Tuttavia, ben presto le chiamate sono diventate continue e invadenti, trasformandosi in un vero e proprio incubo per il sacerdote. Per sottrarsi a questa situazione, il prete ha chiesto e ottenuto un trasferimento a Bologna.
Ma la donna non si è fermata: lo ha rintracciato e ha ripreso con i messaggi e le chiamate, che talvolta arrivavano anche a mille al giorno. A questo si sono aggiunte accuse pesantissime e infondate nei confronti del sacerdote, che l’imputata ha diffuso sia in procura sia sui social media, denunciandolo per violenza sessuale.

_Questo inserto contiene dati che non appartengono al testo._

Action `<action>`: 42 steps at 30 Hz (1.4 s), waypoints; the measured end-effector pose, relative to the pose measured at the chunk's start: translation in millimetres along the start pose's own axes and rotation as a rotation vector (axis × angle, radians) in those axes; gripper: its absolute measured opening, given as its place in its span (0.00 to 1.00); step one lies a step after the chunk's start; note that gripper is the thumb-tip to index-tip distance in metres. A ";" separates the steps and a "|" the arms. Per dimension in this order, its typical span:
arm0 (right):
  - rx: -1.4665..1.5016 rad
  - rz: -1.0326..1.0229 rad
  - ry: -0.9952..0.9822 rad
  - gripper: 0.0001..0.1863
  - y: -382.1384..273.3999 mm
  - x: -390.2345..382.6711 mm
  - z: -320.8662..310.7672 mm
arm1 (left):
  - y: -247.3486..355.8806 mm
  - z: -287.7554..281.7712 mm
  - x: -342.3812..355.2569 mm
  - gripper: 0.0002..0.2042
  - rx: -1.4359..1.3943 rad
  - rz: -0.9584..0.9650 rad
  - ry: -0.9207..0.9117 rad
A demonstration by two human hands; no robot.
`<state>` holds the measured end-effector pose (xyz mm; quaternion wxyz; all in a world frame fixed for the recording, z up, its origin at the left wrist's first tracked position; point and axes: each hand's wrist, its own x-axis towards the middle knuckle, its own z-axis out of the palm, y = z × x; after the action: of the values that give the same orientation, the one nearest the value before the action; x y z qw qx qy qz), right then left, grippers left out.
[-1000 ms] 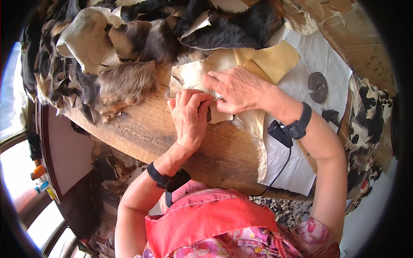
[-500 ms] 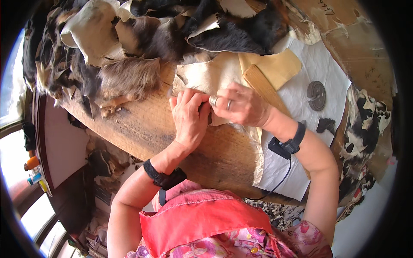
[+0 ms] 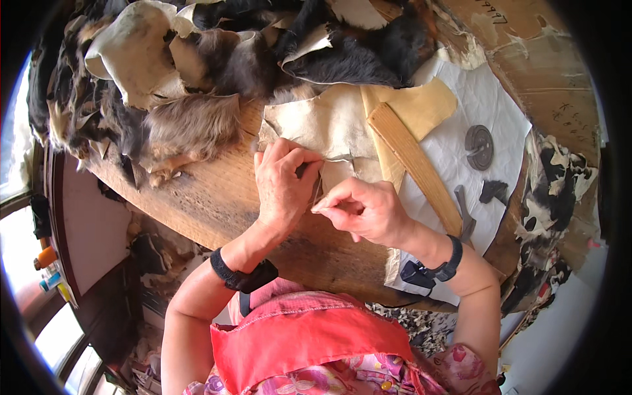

L’incubo prosegue tra Bologna e Genova
Nonostante il supporto degli altri religiosi, la situazione per il sacerdote è peggiorata, tanto da richiedere un aiuto psicologico. La vittima ha dovuto cambiare radicalmente le proprie abitudini di vita per proteggersi dalla sua persecutrice. Ma neanche il trasferimento successivo a Genova, nella parrocchia di San Francesco di Albaro, è bastato a fermare la donna.
Il 21 settembre 2021, l’imputata si è ripresentata nella parrocchia, iniziando nuovamente a telefonare senza sosta, giorno e notte, per poter incontrare il sacerdote. A quel punto sono partite le indagini, culminate con il processo e la condanna definitiva.
Davanti ai giudici, il sacerdote ha raccontato il suo dramma: “La mia vita è diventata un incubo“. Per cercare di difendersi, ha persino installato un sistema per bloccare le chiamate, ma senza successo: “Ogni volta lei cambia numero e ricominciava. Ho avuto paura, la mia vita era in pericolo perché potevano mandarmi via dall’ordine“. La persecuzione ha lasciato segni profondi nel religioso, che ha confessato di aver perso fiducia nelle persone: “Non riesco ad uscire, non riesco ad entrare in contatto con la gente“.